**What you need to do**. Every line of the material needs an exact copy, apart from the images.

**Dataset extract**.
------------------------
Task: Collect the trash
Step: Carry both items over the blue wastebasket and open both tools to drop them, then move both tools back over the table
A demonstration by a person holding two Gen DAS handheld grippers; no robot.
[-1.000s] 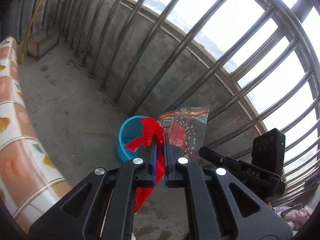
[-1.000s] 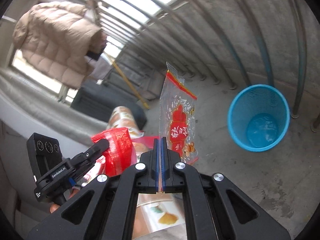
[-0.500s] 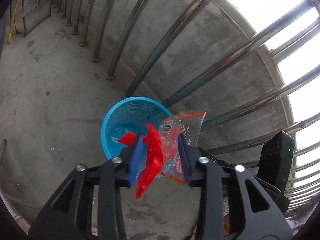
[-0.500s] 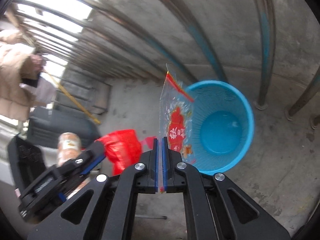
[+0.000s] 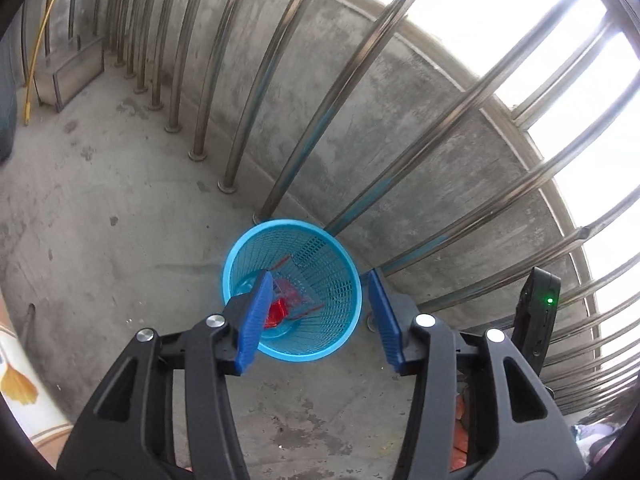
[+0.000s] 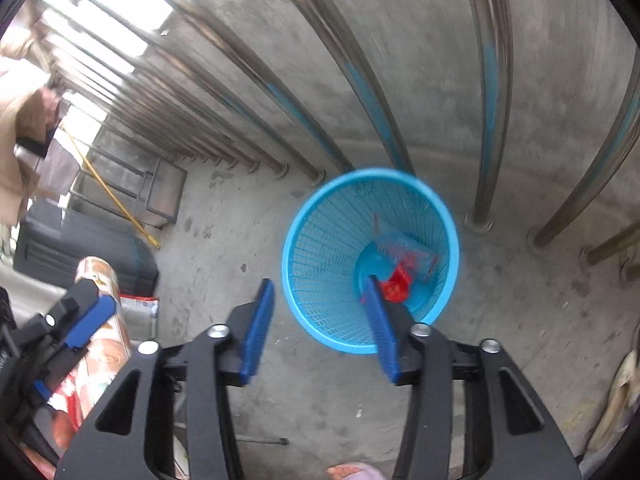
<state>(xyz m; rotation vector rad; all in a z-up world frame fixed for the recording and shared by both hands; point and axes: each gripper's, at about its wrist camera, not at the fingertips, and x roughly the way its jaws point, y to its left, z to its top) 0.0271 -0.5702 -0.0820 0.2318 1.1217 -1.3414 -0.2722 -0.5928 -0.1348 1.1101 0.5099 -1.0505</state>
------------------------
**Result for this exercise**.
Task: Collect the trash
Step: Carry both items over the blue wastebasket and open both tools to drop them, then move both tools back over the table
A demonstration by a person holding two Gen DAS handheld grippers; no robot.
[-1.000s] 
[-1.000s] 
[-0.500s] 
[-0.500s] 
[+0.000s] 
[+0.000s] 
<state>(xyz m; rotation vector rad; all in a z-up world frame fixed for the recording and shared by both hands; point and axes: each gripper's, at about its wrist camera, not at the fingertips, and x roughly the way its jaws point, y to its left, z to its top) 0.0271 -0.5702 -0.0820 0.2318 1.1217 -1.3414 -0.2722 -0.5928 -0.1348 1.1101 0.5099 -1.0505</state>

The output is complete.